In 1994, Lowry was awarded the Regina Medal.

In 2002, her book Gooney Bird Greene won the Rhode Island Children's Book Award.

Lowry has been nominated three times for the biennial international Hans Christian Andersen Award, the highest recognition available to creators of children's books. She was a finalist in 2000, a U.S. nominee in 2004, and a finalist in 2016.

In 2007, she received the Margaret Edwards Award from the American Library Association for her contributions writing for teens. The ALA Margaret Edwards Award recognizes one writer and a particular body of work for "significant and lasting contribution to young adult literature". Lowry won the annual award in 2007 for The Giver (published 1993). The citation observed that "The Giver was one of the most frequently challenged books from 1990 to 2000" — that is, the object of "a formal, written attempt to remove a book from a library or classroom." According to the panel chair, "The book has held a unique position in teen literature. Lowry's exceptional use of metaphors and subtle complexity make it a book that will be discussed, debated and challenged for years to come...a perfect teen read."

She's also won a Boston Globe-Hornbook Award, an Anne V. Zarrow Award, a Golden Kite Award, and a Hope S. Dean Memorial Award.

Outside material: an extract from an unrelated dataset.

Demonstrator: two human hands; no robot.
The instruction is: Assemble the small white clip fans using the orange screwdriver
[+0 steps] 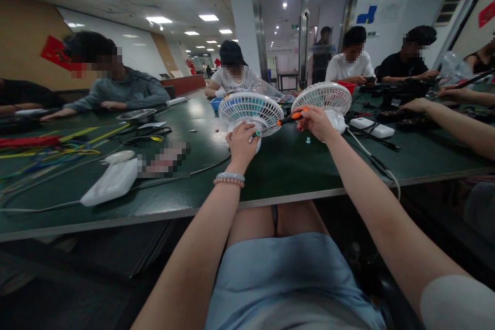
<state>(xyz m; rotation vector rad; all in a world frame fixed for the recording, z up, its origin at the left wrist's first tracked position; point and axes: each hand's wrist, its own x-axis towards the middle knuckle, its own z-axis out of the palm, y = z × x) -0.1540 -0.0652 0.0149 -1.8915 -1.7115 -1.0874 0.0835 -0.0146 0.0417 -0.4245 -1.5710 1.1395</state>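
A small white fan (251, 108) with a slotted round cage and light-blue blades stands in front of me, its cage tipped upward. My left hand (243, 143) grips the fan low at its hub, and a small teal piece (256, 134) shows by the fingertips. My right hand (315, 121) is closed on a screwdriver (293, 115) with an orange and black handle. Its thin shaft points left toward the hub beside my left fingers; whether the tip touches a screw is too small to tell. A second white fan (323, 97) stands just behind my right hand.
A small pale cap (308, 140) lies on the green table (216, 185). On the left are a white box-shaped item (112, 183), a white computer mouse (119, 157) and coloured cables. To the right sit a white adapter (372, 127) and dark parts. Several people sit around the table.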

In 2011 she gave the May Hill Arbuthnot Lecture; her lecture was titled "UNLEAVING: The Staying Power of Gold". She has been awarded honorary degrees from several universities, including a Doctorate of Letters by Brown University in 2014,St. Mary's College, University of Southern Maine, Elmhurst College, Wilson College, Lesley University, and Colby College.

==Works==

===Children's book series===

- The Giver Quartet
- The Giver (1993)
- Gathering Blue (2000)
- Messenger (2004)
- Son (2012)

- Anastasia
- Anastasia Krupnik (1979)
- Anastasia Again! (1981)
- Anastasia at Your Service (1982)
- Anastasia, Ask Your Analyst (1984)
- Anastasia on Her Own (1985)
- Anastasia Has the Answers (1986)
- Anastasia's Chosen Career (1987)
- Anastasia at This Address (1991)
- Anastasia Absolutely (1995)

- Sam Krupnik
- All about Sam (1988)
- Attaboy, Sam! (1992)
- See You Around, Sam! (1996)
- Zooman Sam (1999)

- Tate Family
- The One Hundredth Thing About Caroline (1983)
- Switcharound (1985)
- Your Move, J.P.! (1990)

- Gooney Bird
- Gooney Bird Greene (2002)
- Gooney Bird and the Room Mother (2006)
- Gooney the Fabulous (2007)
- Gooney Bird Is So Absurd (2009)
- Gooney Bird on the Map (2011)
- Gooney Bird and All Her Charms (2014)

- The Willoughbys
- The Willoughbys (2008)
- The Willoughbys Return (2020)

===Memoir===

- Looking Back (1998; expanded edition 2016)

===Novels===
- A Summer to Die (1977)
- Find a Stranger, Say Goodbye (1978)
- Autumn Street (1980)
- Taking Care of Terrific (1983)
- Us and Uncle Fraud (1984)
- Rabble Starkey (1987)
- Number the Stars (1989)
- The Big Book for Peace (1990) (Illustrated by Trina Schart Hyman)
- Stay! Keeper's Story (1997)
- The Silent Boy (2003)
- Gossamer (2006)
- Crow Call (2009)
- The Birthday Ball (2010)
- Bless This Mouse (2011)
- Like the Willow Tree (2011)
- The Windeby Puzzle (2023)
- Tree. Table. Book. (2024)

===Other===
- Here in Kennebunkport (1978)
- Governors Island Teenager (2020)
- On the Horizon (2020)

==Adaptations==
- The Giver (2014), a film directed by Phillip Noyce.
- The Willoughbys (2020), an animated film based on the book with the same name; released on Netflix and narrated by Ricky Gervais.